To avoid the impression in the public that a particular matter has been fixed before a certain bench in order to get a particular result, a set of guidelines relating to setting up of benches and allocation of work may be issued which are approved by the Full Court or at least by five senior most judges of the Supreme Court
Although, after a passage of time, the Supreme Court of India has tended to downplay the significance of such a press conference, the genie is already out of the bottle. However, the net result has been positive and although the CJI has kept the power to constitute benches exclusively to himself and incoming CJIs after CJ Misra have consulted senior judges while fixing important cases. The debate unleashed by the aforesaid four judges certainly has had its positives. For example, Amrendra Sharan a senior lawyer, summed it up quite eloquently:
“CJI is the master of the roster and he should remain the master of the roster. There cannot be any consultation. But it must appear to the people that the distribution is fair, the interest of everybody is protected and that it is not used to get a particular result.”

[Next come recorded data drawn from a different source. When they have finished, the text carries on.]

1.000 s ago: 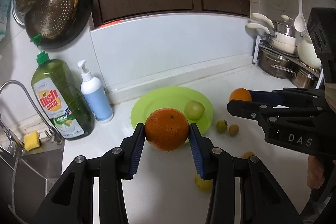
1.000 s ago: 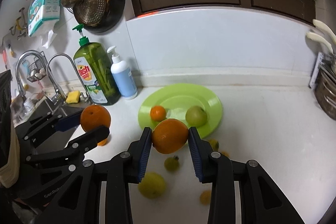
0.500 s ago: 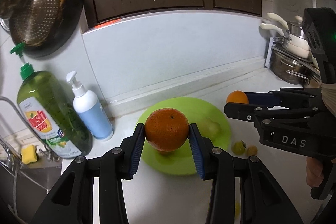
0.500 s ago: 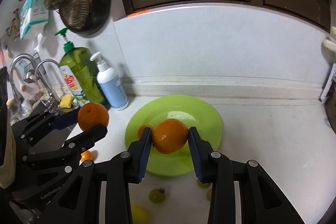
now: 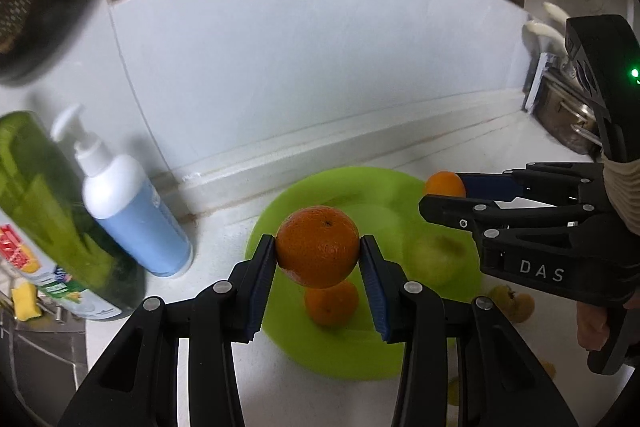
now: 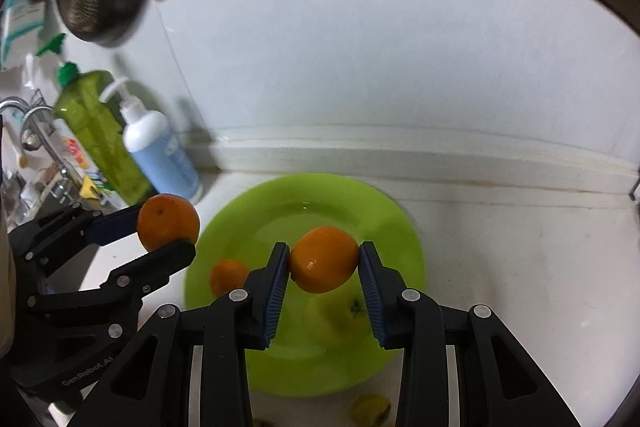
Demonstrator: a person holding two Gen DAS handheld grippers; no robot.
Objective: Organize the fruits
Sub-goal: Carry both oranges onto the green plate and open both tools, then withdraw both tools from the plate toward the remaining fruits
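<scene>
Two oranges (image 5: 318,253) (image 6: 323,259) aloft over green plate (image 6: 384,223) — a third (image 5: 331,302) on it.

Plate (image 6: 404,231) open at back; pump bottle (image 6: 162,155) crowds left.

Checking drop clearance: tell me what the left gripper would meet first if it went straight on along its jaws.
Probably the green plate, near the small orange already lying there; depth is unclear.

Green dish soap bottle (image 5: 52,223): cut off at left edge.
Pale green fruit (image 6: 340,311): blurred, partly behind right gripper's orange (image 6: 324,259).
</scene>
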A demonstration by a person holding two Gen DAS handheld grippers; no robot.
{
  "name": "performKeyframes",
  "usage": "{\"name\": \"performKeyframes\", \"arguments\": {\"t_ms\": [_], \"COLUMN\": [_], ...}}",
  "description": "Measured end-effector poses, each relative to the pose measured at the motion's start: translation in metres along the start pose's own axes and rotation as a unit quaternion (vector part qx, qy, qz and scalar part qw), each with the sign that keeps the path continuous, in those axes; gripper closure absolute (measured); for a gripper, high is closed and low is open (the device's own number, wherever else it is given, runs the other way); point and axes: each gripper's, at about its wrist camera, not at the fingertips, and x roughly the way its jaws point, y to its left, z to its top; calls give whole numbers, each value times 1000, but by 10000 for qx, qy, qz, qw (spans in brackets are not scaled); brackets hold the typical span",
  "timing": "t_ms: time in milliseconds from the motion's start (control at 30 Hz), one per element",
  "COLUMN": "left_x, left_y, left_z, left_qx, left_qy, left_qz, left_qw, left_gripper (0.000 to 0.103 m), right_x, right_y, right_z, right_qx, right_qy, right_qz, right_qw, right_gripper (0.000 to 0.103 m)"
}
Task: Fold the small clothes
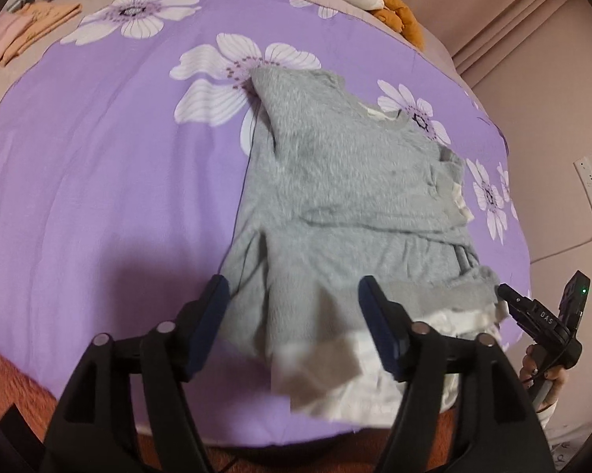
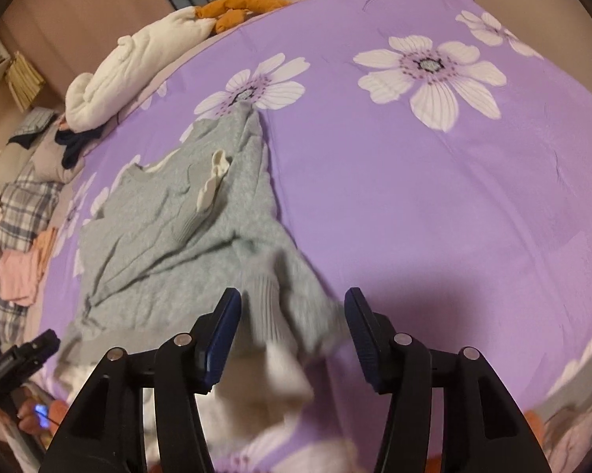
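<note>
The left gripper (image 1: 292, 315) is seen released, jaws apart, w/ the grey top's (image 1: 347, 181) hem lying loose between them, not pinched. The top is spread on the purple sheet (image 1: 99, 157), sleeves folded in. The right gripper (image 2: 292, 335) is likewise released over the hem's other corner. Judged: bottom hem just let go; next the hem likely must be re-gripped and carried toward the neckline. "DAS" is read on the right gripper in left view.

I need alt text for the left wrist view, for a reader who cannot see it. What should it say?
A small grey garment with white trim lies partly folded on a purple bedsheet with white flowers. The left gripper stands open over its blurred white hem, and the right gripper shows at the right edge.
</note>
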Motion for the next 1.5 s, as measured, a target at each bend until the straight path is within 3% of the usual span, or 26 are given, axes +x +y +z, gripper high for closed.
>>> {"name": "performKeyframes", "arguments": {"t_ms": [133,300,367,400,433,467,533,600,900,1067,1267,1367,1500], "left_x": [1,12,21,24,28,29,23,16,14,31,50,54,36], "left_y": [-3,-5,-6,-8,-11,-15,-23,-30,-27,-26,-20,-18,-19], "left_z": [-15,-31,-36,-37,-39,-40,-38,-33,19,52,78,88,95], "left_qx": [54,-95,-115,-75,9,91,324,458,143,-102,-260,-326,-60], "left_qy": [214,568,787,873,963,975,796,659,228,131,82,90,-121], "left_qz": [-56,-377,-393,-419,-409,-353,-211,-279,-555,-642,-751,-885,-911], "left_qw": [9997,9976,9961,9953,9945,9946,9961,9964,9981,9978,9968,9955,9957], "left_gripper": [28,30,41,65,78,82,89,91,91,88,87,74,50], "right_x": [-6,2,7,9,12,13,10,4,10,24,40,44,31], "right_y": [-2,4,8,10,14,16,23,28,37,42,43,39,32], "right_z": [-12,-21,-23,-24,-25,-26,-26,-21,22,41,63,73,83], "right_qx": [115,79,57,21,-30,-80,-202,-300,-143,-16,262,364,259], "right_qy": [159,396,462,497,554,569,513,433,45,-74,-144,-165,-349], "right_qz": [208,413,444,465,463,418,388,488,731,420,353,453,359], "right_qw": [9996,9983,9979,9977,9974,9975,9977,9974,9972,9991,9989,9982,9984], "right_gripper": [49,49,53,58,68,76,82,83,87,87,87,86,70]}}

Closer to home, to avoid the impression in the public that a particular matter has been fixed before a certain bench in order to get a particular result, a set of guidelines relating to setting up of benches and allocation of work may be issued which are approved by the Full Court or at least by five senior most judges of the Supreme Court. When Imran Khan violated the court’s order not to assemble at D-Chowk, contempt of court proceedings were initiated by the Attorney General for Pakistan.
The inescapable conclusion that could be easily drawn from the remark of the Chief Justice during the said proceedings was that the bench had been set up to get a particular result and that interests of all the parties would not, thus, be protected. In an age of lightning fast communication, my lord remarked along the lines of, “it is possible that the court’s order had not been communicated to Mr Imran Khan properly”. I rest my case!